I've worked as a software engineer for a while, but it's always a mystery to me how things look from my manager's perspective. In one video you said that managers want their employees to succeed and get promoted because it makes them look good. This makes sense to me, but is not something I would have known otherwise, although it's probably super fundamental! I was wondering if you could do future videos on how managers think, what their goals are, how to make them happy, what power they do or don't have to help engineers, anything along those lines. Looking forward to new videos the ones you've made so far are amazing!
Great tips, thank you! Should I talk about my concerns at the performance review? Things that worry me, whether they are my personal challenges or relate to the whole team?
Thanks Gergely. Using this + another article to ask for a raise. If that doesn't go as planned, I also bought your book on resume writing. Go 2021! Can't wait for your next book.
Haha, love the hedging and thanks! Now is a definitely a good time to ask for a raise - hopefully you managed to ask before budgets & numbers were finalized! At large companies ("Big Tech") this works very different to smaller ones (small ones have much more flexibility, large ones have bands and managers often have little wiggle room). I'll have to do a video on this as well.
Hey Kaia - you mean the Uber impact resume format? Not sure how applicable that one is outside of Uber. And I thought there were really good trainings - I held one myself in Amsterdam a year ago :) :)

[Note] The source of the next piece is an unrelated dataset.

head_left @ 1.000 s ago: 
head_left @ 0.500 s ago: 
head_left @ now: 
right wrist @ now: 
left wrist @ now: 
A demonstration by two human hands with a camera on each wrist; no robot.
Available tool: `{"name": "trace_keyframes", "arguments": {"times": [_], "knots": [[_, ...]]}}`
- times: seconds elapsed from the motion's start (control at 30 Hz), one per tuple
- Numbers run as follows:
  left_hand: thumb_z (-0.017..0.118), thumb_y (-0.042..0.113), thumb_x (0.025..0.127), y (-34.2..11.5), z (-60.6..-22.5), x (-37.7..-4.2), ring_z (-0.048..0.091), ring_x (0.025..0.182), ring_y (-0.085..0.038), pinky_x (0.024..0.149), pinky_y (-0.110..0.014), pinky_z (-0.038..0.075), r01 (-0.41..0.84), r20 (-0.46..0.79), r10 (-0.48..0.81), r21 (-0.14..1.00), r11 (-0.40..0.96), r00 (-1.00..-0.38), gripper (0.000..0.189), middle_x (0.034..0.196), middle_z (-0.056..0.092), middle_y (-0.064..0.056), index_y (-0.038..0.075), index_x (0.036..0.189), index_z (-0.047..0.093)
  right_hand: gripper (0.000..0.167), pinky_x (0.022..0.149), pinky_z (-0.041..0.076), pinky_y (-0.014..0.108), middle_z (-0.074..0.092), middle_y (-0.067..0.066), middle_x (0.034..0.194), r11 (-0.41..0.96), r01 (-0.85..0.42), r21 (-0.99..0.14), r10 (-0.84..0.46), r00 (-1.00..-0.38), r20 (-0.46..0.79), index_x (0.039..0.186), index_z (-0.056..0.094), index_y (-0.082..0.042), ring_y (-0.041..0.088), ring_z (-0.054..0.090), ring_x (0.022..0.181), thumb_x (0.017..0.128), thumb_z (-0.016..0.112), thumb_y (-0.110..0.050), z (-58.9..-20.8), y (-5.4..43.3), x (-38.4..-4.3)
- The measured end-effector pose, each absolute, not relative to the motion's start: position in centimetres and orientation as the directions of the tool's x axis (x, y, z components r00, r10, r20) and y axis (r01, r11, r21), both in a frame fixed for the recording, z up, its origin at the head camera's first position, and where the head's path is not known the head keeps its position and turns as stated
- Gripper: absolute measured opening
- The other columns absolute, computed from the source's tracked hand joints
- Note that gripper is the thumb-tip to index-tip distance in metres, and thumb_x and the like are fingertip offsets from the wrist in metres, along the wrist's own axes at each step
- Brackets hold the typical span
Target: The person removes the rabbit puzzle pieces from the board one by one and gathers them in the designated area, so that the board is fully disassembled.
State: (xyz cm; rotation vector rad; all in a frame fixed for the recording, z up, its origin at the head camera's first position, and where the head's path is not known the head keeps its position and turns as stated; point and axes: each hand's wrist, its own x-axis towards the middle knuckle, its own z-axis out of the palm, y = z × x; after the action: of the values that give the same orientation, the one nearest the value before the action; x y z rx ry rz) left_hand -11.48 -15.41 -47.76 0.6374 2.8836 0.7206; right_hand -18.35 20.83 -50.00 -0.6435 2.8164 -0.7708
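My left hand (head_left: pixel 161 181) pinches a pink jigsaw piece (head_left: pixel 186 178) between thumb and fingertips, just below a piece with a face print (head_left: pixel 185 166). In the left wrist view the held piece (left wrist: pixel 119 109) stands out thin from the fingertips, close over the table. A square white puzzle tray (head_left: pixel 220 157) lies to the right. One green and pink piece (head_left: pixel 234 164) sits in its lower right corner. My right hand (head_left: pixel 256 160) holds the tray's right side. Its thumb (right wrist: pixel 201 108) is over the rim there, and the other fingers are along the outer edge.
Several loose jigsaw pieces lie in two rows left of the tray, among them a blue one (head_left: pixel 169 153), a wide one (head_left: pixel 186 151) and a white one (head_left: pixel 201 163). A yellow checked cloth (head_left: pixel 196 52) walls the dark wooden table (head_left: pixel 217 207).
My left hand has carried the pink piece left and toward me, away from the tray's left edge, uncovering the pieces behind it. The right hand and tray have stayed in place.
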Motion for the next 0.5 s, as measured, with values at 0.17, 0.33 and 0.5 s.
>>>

Can you do a video breaking down how good you have to be for different salaries, levels, etc, with examples for each (code, projects, examples of work done)? I'm finding it surprisingly difficult to actually find this information online, let alone from a reliable source, and I have no idea what kind of level or salary band I should be applying for as a result. What does a €30k/year junior developer actually _look_ like? What is their ability level in tangible terms? What about a €100k/year senior engineer? What about a €70k/year senior developer at a random startup? What about a €70k/year _junior_ at somewhere like Google? Do the two actually have very similar ability levels? How much better is the code of a regular developer than a junior? What does that actually look like, in real code from a real project (not just the crappy single-function toy examples most UA-camrs construct). What kind of projects & contributions would a Junior have on their GitHub, versus a mid-level dev? What kind of project would immediately put you above a junior level, and what would put you at a senior level? Would certain types of open-source contributions mark you out as "this guy is a senior even though he only has two years' experience"? (For example, if you were a frequent contributor to PyTorch. Or maybe it's the level of complexity of your contribution? But that just raises more questions. What is expected?). Perhaps also, how productive is each band? How much code does a €30k/year dev write? Perhaps it should be quantified in terms of features shipped. How many features do they ship? What are they likely to ship? Or perhaps just, what kind of work do they _do_ and how much of it are they expected to do? What should you expect, as someone who's going into the industry at a particular level? What are you actually expected to produce? The whole thing seems totally mystifying to me and there are barely any resources out there to help, and it's making job searching very difficult. I'd really appreciate someone just bluntly breaking it down with no BS, and this channel seems up that alley.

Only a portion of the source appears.